Semanas a fio marcadas por protestos e greves, em Portugal e pela Europa inteira, em que o fator principal é a desigual redistribuição de rendimentos, e de ganhos de produtividade, entre as empresas (capital) e o conhecimento (trabalhadores). Numa tendência secular que em Portugal se agravou, num padrão cada vez mais terceiro-mundista, por opção política.

Opção política que penaliza os vencimentos dos funcionários públicos e sinaliza ao setor privado que as empresas se devem apropriar do grosso do aumento das margens de comercialização, da retoma do turismo ou da inflação.

Curiosamente quase ninguém se lembra que em Portugal existe uma terceira via, entre o sindicalismo de protesto, e greves a roçar o abusivo, e o sindicalismo de frete ou acomodatício. Existe um caminho e a legislação portuguesa, na esteira das economias consensuais do Norte da Europa, possui os mecanismos institucionais da prevenção dos conflitos laborais e da promoção da paz social. Temos até uma Direção Geral do Emprego e das Relações de Trabalho (DGERT), na tutela do Ministério do Emprego e Segurança social, cuja função deveria ser essa mesmo: promover mecanismos institucionais de resolução de divergências ou conflitos laborais que não passem exclusivamente pelo protesto de rua ou por greves.

Deveria ser, mas não é porque, não obstante existirem centenas de convenções coletivas celebradas, apenas uma percentagem ínfima recorre ao processo de conciliação, sob os auspícios da DGERT. Sem que tipicamente nestes processos a DGERT consiga exercer um magistério de influência no sentido de aproximar as partes e lograr um acordo. Daí as greves e as paralisações, sinal de que a DGERT não cumpre de forma eficaz o papel que deveria ser o seu.

Mais grave ainda, no mecanismo seguinte, denominado de mediação, a DGERT deveria promover ativamente o acordo das partes, deixando de ser um mero anfitrião de procura do consenso (conciliação) para passar a ter um papel protagonista (mediação). Deveria, porque de centenas de convenções coletivas menos de 1% são alvo de conciliação e menos de uma mão cheia são beneficiárias da mediação (ativa, pressupõe-se) da DGERT. E, pasme-se, em nenhum caso, nos tempos mais recentes, a proposta da DGERT foi aceite pelas entidades patronais.
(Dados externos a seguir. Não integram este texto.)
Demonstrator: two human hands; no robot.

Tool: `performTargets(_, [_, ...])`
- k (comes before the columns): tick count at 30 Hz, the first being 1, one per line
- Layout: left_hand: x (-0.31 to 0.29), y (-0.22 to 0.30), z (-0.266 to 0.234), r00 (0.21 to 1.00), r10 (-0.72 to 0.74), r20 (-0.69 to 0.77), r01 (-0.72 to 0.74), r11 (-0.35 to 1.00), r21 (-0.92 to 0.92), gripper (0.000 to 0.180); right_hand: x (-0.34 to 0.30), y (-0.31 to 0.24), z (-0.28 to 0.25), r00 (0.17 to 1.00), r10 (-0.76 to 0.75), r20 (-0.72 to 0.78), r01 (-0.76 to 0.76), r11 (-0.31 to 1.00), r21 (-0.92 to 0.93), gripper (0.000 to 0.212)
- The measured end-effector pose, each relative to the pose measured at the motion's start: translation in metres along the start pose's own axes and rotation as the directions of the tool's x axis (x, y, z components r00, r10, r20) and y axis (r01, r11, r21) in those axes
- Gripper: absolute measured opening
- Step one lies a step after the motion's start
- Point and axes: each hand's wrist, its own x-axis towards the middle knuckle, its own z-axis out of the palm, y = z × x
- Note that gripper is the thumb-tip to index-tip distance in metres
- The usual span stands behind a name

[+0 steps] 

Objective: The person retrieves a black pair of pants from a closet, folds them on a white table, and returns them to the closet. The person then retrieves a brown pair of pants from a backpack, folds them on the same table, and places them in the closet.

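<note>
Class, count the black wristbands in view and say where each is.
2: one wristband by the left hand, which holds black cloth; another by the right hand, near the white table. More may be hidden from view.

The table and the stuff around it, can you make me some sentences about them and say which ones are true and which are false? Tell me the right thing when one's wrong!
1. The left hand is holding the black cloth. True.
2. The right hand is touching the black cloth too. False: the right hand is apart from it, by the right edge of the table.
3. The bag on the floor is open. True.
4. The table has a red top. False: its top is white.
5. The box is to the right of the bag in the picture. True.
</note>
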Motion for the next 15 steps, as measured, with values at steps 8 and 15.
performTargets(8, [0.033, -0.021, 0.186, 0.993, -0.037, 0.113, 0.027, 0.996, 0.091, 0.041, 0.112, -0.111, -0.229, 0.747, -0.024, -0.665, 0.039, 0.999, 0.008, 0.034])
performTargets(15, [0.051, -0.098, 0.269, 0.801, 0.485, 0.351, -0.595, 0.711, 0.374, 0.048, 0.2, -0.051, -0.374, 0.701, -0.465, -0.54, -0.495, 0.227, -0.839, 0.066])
Eis-nos chegados ao país do faz de conta. Leis, funcionários e dirigentes públicos, Direção Geral e Ministério, milhões de euros em despesa de funcionamento, resultados tendencialmente nulos. Porque o Trabalho Digno deve começar por conferir dignidade à DGERT para que exerça o papel, com sentido de Estado, que todos esperamos e pagamos.

Claro que a DGERT deveria ter técnicos com carreiras autónomas e especiais, como uma magistratura, livres de subordinação e interferência partidária. Listas de conciliadores e de mediadores públicas, sorteados em cada processo. Não deveriam os conciliadores saltitar para mediadores, no mesmo processo. Deveriam as partes poder nomear peritos de parte e todas, mas mesmo todas as propostas de conciliação ou de mediação serem alvo de publicação, obrigatoriamente fundamentadas e objeto de recurso para os juízos do trabalho.

Só assim teremos melhores salários, melhor distribuição de rendimentos e menos greves e paralisações. Se e quando a DGERT tiver os meios, a independência e a transparência que possibilitem o escrutínio público, a valorização das suas decisões e confiram aos seus funcionários e dirigentes uma gravitas institucional que torne demasiado oneroso às partes empresariais e laborais recusarem liminarmente todas as resoluções da DGERT.

O trabalho digno começa por valorizar as instituições e os funcionários da República. A DGERT, em particular.